## Directions for this task
In the listing below, find the line containing "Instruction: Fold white" and the line containing "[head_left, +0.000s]". Repeat exactly those two lines and every line between them.
%%
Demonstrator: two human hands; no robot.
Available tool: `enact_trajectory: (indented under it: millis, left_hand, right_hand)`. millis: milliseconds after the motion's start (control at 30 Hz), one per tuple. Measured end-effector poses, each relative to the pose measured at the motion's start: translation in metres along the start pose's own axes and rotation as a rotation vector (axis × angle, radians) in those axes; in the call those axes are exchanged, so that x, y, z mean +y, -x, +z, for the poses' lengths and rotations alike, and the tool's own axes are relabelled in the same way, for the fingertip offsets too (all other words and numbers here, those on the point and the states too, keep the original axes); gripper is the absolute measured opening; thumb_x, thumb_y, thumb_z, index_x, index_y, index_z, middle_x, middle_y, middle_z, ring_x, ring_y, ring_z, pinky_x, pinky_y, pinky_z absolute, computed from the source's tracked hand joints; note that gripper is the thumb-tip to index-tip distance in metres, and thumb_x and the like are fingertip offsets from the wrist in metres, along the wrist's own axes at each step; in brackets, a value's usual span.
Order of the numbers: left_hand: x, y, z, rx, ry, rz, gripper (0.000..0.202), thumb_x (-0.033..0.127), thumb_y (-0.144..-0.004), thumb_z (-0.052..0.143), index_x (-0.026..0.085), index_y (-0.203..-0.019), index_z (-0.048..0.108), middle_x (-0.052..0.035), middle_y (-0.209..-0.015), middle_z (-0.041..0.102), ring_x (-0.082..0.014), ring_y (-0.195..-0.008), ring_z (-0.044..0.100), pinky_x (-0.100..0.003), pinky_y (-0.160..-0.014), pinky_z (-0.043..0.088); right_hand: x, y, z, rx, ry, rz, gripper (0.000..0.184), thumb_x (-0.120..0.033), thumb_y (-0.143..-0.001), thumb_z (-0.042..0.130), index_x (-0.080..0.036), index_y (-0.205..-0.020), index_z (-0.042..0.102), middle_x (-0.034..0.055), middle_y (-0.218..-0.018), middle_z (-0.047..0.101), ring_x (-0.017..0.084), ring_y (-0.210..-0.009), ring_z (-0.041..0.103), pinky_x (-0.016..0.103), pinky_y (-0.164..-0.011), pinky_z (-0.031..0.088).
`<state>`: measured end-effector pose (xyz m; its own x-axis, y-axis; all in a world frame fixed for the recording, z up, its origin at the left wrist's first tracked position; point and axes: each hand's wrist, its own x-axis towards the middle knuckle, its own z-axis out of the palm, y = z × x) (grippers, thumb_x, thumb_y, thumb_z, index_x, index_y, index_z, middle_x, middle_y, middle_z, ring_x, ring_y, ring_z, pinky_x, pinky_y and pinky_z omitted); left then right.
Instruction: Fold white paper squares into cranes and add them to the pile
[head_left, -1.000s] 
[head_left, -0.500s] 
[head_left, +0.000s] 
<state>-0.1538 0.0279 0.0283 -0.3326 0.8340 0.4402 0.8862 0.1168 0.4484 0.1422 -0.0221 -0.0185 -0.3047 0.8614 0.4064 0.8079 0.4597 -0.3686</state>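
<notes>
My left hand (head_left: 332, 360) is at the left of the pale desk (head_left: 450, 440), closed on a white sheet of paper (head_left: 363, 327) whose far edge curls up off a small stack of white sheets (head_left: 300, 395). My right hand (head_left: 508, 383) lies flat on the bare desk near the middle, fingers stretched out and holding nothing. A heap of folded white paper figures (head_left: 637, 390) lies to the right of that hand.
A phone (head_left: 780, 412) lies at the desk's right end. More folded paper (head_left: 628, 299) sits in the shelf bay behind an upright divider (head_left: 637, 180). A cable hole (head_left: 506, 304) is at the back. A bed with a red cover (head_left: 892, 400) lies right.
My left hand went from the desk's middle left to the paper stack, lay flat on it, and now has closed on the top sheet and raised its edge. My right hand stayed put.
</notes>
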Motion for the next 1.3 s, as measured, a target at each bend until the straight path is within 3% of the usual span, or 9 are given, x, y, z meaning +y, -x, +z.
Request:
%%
## Task response
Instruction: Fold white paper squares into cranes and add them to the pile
[head_left, -1.000s] 
[head_left, -0.500s] 
[head_left, +0.000s] 

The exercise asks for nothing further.